▶ REQUIRED WORK
Scan the lines below for "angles" and copy the matches.

· · ·

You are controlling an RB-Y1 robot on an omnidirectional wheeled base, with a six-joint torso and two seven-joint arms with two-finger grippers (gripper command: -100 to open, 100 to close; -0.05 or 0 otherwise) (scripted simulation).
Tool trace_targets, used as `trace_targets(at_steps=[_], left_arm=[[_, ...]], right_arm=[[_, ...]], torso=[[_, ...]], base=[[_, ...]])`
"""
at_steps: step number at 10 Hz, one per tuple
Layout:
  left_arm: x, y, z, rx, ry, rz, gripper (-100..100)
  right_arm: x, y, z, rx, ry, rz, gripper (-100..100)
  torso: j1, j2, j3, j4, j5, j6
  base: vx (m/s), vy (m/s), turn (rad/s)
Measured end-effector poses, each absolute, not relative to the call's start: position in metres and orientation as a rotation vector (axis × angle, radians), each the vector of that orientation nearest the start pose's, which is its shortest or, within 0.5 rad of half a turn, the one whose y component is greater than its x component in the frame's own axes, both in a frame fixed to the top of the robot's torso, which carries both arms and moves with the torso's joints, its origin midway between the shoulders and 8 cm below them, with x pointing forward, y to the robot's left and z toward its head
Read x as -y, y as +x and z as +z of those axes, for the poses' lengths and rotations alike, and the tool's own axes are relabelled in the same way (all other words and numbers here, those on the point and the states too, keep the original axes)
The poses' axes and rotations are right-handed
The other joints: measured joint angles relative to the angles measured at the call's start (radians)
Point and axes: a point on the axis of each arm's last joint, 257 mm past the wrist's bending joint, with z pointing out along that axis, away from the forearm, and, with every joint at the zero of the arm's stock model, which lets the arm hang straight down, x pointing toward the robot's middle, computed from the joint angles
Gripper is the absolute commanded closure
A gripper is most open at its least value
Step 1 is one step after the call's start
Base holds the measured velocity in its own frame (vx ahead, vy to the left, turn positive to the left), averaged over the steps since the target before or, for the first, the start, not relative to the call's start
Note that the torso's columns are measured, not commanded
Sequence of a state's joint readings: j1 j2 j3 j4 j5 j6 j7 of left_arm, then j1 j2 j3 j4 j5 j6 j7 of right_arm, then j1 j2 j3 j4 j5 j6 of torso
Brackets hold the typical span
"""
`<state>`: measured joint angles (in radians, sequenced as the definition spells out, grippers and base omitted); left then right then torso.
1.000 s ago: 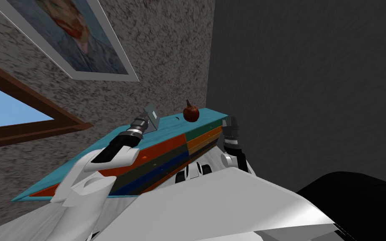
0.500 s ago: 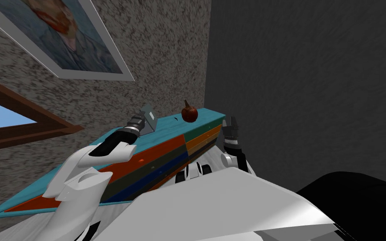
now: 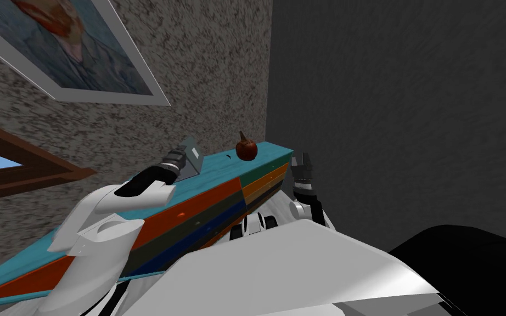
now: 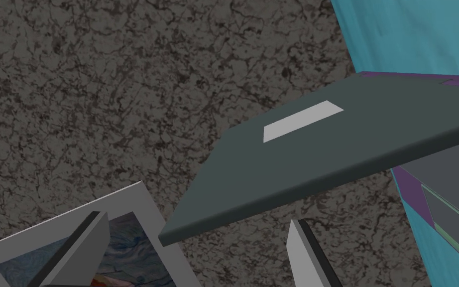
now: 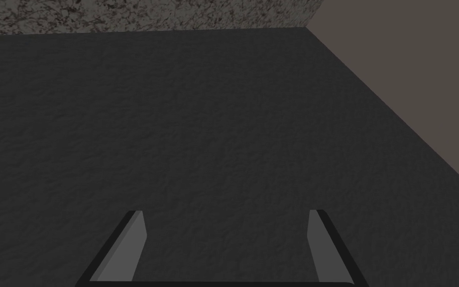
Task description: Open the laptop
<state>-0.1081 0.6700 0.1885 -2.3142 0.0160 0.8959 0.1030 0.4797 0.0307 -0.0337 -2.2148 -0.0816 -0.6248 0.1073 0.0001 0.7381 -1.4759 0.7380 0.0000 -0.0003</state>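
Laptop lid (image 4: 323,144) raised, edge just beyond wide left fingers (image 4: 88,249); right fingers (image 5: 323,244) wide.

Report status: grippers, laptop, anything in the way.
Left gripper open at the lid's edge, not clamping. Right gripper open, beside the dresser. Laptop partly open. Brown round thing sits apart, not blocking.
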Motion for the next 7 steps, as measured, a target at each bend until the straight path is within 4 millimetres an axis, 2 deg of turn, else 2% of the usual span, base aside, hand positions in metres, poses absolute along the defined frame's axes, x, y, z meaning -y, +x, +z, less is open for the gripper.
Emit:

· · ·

▶ YOUR SOLUTION
The other joints: measured joint angles relative to the angles measured at the call's start (radians)
Point and axes: a point on the axis of each arm's last joint, 257 mm past the wrist's bending joint, with z pointing out along that axis, away from the forearm, and, with every joint at the zero of the arm's stock model, which lets the arm hang straight down, x pointing toward the robot's middle, computed from the joint angles
`<state>`: measured joint angles (in radians, sequenced as the definition spells out, grippers and base omitted); left then right then torso.

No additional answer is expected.